One of the evil dead emerges.

There’s nothing inherently wrong with Fede Alvarez’s remake of the 1981 horror classic “Evil Dead.” The film, like its predecessor, delivers precisely what it promises, no more, no less, and there’s something praise-worthy in the way it makes no bones about prolonging its most cringe-worthy moments well past any point of decency.

Try to find someone who doesn’t know this most generic of horror plots, and you’ll likely get laughed out of town. The five-friends-in-a-haunted-cabin-in-the-woods gimmick is old enough by now to start collecting social security. Alvarez, for his part, smartly embraces the cliché, cutting quickly to the friends-in-route with a panning view of the forest, shot upside down. There’s an allusion here to the opening of Kubrick’s “The Shining,” which demonstrates Alvarez’s knowledge of horror film lore.

No longer the five college students of the original, these young adults, David (hero), Eric (disgruntled sidekick), Mia (frumpy sister), Olivia (just along for the ride) and Natalie (slam piece with bad timing) have a little time to develop themselves before they fall into their pre-chosen archetypes. It’s a rare and admirable, though ultimately meaningless, stab at characterization.

Even so, it’s a nice gesture. Mia, played by the excellent Jane Levy, is not just a fun-wrecker of a sister, but instead a drug addict who’s been dragged to the cabin by her friends for an intervention. Still smarting from her mother’s recent death, she’s not exactly enthused when her long out-of-touch brother David (a weak Shiloh Fernandez) shows up to offer moral support. She’s not the only one.

It would seem that David’s been too caught up in his own life to pay much attention to his friends and they, particularly the bitter hipster Eric, let him know it. Prompted to fulfill his role as a good older brother, David becomes acting chief of a plan to detain Mia at the cabin until she’s squelched her drug addiction.

Things start going south when Mia, smelling rot, leads the team into the sanctum of the cabin where they discover, among hanging bird corpses, the barbed wire-bound Necronomicon, a sort of idiot’s guide to summoning demons. As if the all caps scrawling of not to touch the damned thing weren’t enough, the book is bound in human skin and bloodied beyond the point of legibility. But this doesn’t stop Eric from reading out loud the ill-fated lines that summon the hell-spawn. Of course, we all know what comes next.
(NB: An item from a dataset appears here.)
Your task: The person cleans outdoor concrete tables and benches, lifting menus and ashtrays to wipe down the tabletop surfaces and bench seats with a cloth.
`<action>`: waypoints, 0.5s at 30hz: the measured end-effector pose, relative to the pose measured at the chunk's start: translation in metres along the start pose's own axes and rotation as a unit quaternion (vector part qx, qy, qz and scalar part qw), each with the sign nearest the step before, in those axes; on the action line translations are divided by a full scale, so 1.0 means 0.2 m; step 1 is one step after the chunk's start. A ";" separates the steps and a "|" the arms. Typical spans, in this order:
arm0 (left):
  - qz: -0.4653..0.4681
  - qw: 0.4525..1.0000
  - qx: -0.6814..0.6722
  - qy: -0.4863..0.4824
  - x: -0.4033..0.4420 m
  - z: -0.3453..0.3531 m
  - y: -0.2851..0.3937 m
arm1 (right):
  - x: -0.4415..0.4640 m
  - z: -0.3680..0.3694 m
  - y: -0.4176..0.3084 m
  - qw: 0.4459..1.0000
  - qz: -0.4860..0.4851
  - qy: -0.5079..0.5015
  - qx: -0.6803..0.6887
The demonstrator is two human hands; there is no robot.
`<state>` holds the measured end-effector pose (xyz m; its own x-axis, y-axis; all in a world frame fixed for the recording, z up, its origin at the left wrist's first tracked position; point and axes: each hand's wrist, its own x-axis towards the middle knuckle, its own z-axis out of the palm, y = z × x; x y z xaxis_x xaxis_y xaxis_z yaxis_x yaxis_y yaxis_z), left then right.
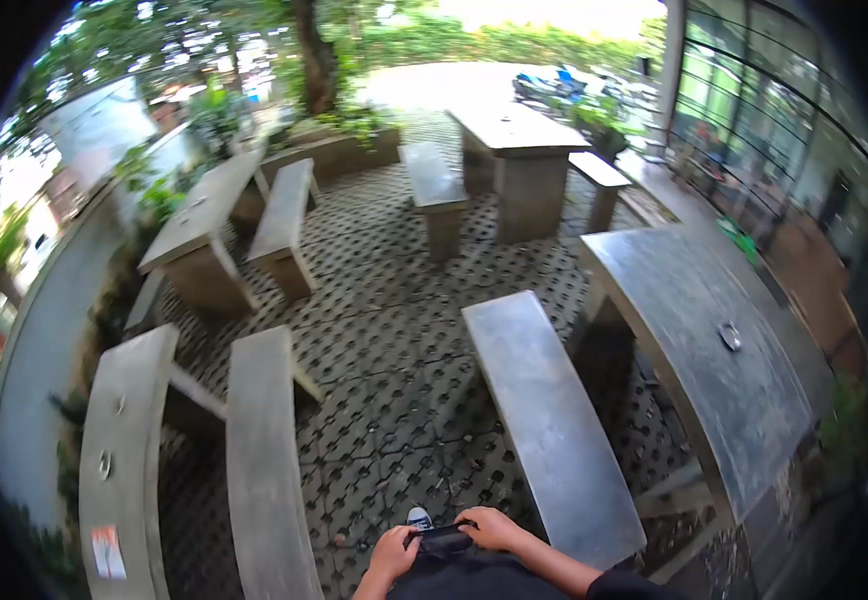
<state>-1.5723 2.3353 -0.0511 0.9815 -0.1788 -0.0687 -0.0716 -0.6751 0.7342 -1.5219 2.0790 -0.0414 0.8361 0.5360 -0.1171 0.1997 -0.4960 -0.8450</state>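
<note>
At the bottom of the head view, my left hand and my right hand grip the two ends of a small dark object in front of my waist. Its middle looks slightly glossy, but its exact kind cannot be made out. The fingers of both hands are curled over its upper edge, and my dark clothing lies just below. A dark shoe with a white toe shows beyond the object, on the paving.
Stone benches flank the perforated paving. A stone table on the right bears an ashtray. The left table holds a printed sheet. More tables, a tree and parked motorbikes stand further off.
</note>
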 end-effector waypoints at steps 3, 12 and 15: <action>0.018 0.996 -0.024 -0.083 0.36 -0.09 -0.01 | 0.07 -0.09 -0.01 0.992 0.111 0.063 -0.005; 0.258 0.907 -0.013 -0.332 1.36 0.27 0.30 | -0.01 -0.20 0.17 0.823 0.338 0.445 0.104; 0.305 0.873 -0.011 -0.381 1.54 0.47 0.58 | -0.08 -0.32 0.25 0.747 0.350 0.558 0.095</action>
<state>-1.2954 2.1341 -0.0509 0.3583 -0.9298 -0.0843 -0.5278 -0.2762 0.8032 -1.4927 2.0022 -0.0489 0.6284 -0.7641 -0.1459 -0.4728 -0.2262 -0.8516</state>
Maybe if Alvarez hadn’t relied so much upon the stupid/stubborn-hero trope (“you all wait here while I go check it out”) the film’s ensuing hour of carnage would have been a bit more tolerable, the characters a little more pitiable. Because there are some finely disturbing moments in the beginning, the infamous “tree-rape” being one of the most commendable horror moments to date, shock value is enough to sustain attention, at least for a while. But the film stalls midway through and resorts to repeating age-old gimmicks: slamming doors, faces appearing in mirrors, huddled figures in the corner, while the rest of the friends find their ways in, and back out of, their graves.
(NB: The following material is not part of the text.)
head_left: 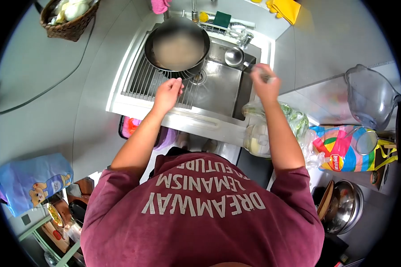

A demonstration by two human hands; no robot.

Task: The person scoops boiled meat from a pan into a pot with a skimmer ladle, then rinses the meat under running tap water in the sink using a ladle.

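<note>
A dark wok (150,48) with blurred, pale brownish contents is over the left part of the sink, above a slatted drying rack (140,84). My left hand (168,94) is closed just below the wok's near rim; what its fingers hold is hidden. On the right, my right hand (266,83) is wrapped round the dark handle of a metal ladle (234,57). The ladle's round bowl hangs above the right part of the steel sink (218,86), apart from the wok.
Behind the sink stand a faucet (194,13) and a caddy with a green scouring pad (222,19). Yellow gloves (284,10) lie at the back right. Bagged greens (297,120) are by my right forearm, with a clear pitcher (372,95) farther right. A wicker basket (67,30) is at upper left.
</note>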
There’s a prevailing sense that Alvarez is trying too hard to play to separate audiences: the one looking for a genuine horrific experience and the other that’s just looking for “Evil Dead” camp. In this sense, the film tries, and fails, to stretch beyond its roots while still clinging to them. It can’t be both a loving tribute to the gratuitous bloodbath of the original and an attempt to add depth where before there was just chaos — the former relies on absurdism, the latter on at least a semblance of realism.
 
Fans of the original “Evil Dead” will flock to this remake with open arms. They won’t be disappointed. There’s enough gore to satiate even the most sadistic of viewers, and plenty of references to the original: everything from the terrible dialogue (“I’ll eat your soul!”) to the iconic chainsaw, brought to life in an extremely well executed nail-biter of a closing scene.

This being said, for the most entertaining “Evil Dead” experience, I’d recommend watching the 2003 musical. It’s guaranteed to be the grooviest time you’ll ever have with zombies.